▶ _About this exercise_
In the entries that follow, repeat exactly the lines from the one that has "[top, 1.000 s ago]" through the one that has "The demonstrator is", but omit pictures.

(Data to use Opens)

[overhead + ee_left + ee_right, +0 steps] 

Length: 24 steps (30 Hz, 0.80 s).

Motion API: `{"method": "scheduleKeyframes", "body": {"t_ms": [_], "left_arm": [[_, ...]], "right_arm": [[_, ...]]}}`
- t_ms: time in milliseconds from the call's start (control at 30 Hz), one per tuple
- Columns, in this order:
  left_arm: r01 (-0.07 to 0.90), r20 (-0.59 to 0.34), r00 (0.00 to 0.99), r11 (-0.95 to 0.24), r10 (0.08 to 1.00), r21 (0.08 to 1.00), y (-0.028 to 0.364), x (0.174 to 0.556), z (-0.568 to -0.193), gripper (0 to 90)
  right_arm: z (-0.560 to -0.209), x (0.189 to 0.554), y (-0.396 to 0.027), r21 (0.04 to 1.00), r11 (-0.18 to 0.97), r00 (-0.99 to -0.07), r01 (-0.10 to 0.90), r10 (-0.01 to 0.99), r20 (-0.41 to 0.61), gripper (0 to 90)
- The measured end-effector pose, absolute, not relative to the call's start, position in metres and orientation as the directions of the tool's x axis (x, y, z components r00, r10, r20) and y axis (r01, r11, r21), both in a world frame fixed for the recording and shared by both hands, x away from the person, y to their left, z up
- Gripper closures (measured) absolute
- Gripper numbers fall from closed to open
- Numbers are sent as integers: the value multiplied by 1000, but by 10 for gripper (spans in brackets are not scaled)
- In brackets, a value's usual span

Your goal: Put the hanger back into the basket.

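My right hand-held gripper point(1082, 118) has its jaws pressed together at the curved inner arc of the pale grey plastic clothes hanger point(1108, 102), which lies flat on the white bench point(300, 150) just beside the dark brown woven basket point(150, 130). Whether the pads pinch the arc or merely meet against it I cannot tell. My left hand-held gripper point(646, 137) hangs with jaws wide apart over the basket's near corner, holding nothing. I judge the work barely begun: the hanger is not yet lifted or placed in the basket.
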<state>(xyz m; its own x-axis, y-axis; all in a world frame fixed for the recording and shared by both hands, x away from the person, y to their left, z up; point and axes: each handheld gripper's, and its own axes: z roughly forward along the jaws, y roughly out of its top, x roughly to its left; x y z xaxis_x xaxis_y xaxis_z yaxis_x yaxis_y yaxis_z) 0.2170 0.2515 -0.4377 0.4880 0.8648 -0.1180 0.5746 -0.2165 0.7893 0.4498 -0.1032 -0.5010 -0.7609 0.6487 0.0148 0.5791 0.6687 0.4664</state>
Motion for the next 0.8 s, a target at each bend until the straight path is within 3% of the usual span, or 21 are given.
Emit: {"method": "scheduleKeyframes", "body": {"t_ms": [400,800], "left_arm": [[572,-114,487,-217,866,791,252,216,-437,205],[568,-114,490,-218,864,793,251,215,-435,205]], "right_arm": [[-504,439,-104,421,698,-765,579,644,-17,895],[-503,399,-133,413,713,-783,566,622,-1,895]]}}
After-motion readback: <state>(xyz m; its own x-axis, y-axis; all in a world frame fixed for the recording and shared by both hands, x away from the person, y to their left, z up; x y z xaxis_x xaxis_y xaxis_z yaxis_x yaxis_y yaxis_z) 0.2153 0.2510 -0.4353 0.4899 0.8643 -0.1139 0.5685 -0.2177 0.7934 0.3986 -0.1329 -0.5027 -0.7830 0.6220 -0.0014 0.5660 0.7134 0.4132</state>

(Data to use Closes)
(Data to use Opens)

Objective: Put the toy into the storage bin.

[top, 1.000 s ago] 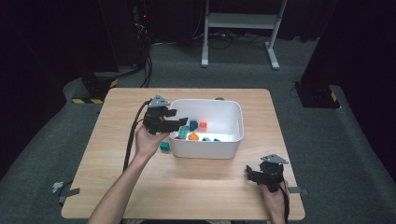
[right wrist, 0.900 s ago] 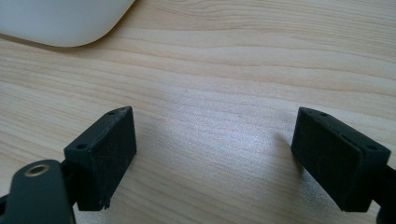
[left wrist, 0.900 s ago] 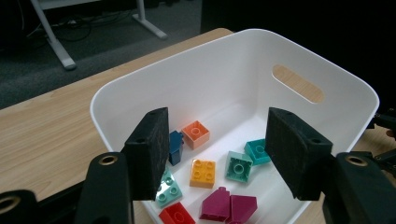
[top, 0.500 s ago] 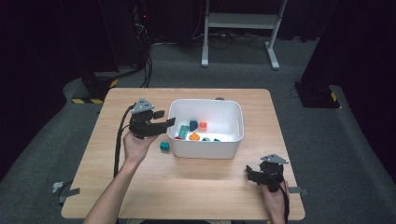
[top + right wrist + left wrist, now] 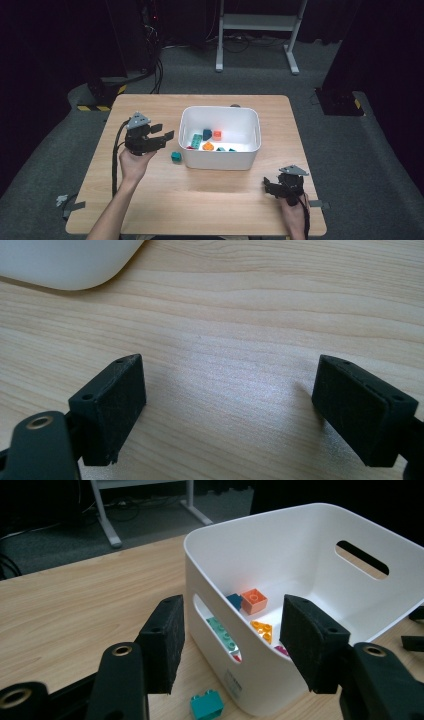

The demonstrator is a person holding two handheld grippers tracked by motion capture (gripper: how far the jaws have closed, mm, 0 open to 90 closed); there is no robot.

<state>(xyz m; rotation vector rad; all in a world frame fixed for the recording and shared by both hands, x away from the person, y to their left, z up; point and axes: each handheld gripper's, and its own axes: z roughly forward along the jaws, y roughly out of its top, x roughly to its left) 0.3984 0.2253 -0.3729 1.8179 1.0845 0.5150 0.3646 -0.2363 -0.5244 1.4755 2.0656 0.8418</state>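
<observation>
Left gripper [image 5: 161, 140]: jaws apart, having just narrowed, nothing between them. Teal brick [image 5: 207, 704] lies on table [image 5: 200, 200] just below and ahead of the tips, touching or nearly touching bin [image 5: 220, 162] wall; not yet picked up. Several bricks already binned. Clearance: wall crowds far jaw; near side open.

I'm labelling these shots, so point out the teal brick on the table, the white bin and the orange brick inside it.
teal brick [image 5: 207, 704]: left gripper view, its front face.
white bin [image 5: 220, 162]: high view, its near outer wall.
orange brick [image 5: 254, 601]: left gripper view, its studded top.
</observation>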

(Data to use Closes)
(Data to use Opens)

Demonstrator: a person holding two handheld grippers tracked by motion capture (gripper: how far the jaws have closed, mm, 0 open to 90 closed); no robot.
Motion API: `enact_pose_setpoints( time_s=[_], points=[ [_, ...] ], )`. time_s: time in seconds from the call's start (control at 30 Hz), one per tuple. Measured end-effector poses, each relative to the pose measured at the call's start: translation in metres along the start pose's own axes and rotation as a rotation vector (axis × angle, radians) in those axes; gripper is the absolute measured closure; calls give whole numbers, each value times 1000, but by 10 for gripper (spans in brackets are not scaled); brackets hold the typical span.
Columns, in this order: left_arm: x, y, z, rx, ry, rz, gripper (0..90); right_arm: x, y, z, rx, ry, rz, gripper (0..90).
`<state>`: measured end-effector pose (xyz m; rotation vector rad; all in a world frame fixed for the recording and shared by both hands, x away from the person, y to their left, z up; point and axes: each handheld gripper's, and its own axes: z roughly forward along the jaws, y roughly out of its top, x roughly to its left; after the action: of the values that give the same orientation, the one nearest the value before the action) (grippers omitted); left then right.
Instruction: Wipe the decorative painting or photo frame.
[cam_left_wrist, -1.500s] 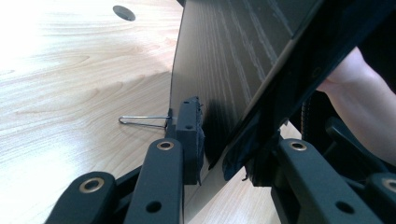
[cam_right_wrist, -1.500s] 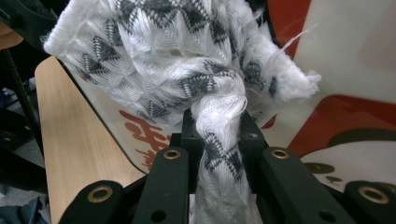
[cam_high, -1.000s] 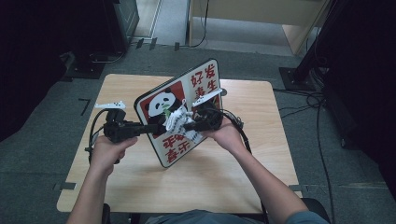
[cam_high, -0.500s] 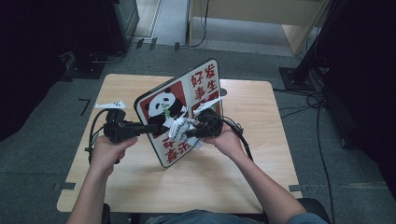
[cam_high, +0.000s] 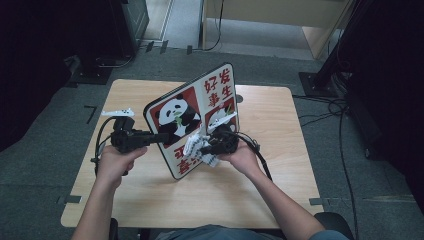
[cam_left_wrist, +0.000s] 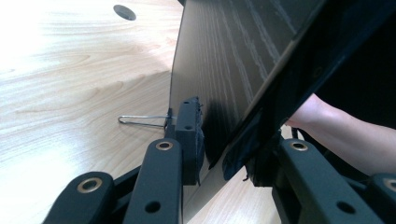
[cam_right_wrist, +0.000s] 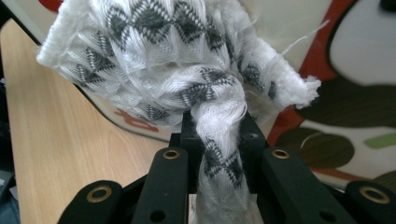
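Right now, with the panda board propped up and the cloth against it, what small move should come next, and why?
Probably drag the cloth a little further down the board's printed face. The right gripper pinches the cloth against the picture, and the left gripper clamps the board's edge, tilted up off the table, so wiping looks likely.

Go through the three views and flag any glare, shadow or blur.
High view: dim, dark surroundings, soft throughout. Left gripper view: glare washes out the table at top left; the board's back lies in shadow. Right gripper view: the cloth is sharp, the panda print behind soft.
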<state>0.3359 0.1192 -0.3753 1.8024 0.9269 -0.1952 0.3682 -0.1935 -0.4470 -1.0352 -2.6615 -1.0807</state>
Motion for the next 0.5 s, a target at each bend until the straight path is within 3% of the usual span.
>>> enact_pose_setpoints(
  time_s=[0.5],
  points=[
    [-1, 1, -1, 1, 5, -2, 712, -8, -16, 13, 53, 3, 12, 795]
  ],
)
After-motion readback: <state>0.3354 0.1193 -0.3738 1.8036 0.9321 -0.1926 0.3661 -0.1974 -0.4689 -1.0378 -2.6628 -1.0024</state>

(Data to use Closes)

▶ _Response to this exercise_
[top, 1.000 s ago] 
[right wrist, 0.900 s ago] 
[left wrist, 0.900 s ago] 
[top, 0.500 s ago] 
[top + right wrist + left wrist, now] 

The demonstrator is a person holding two handheld grippers tracked by motion capture (gripper: how far the jaws have closed, mm, 0 open to 90 closed); there is no robot.

The work on this exercise has been completed.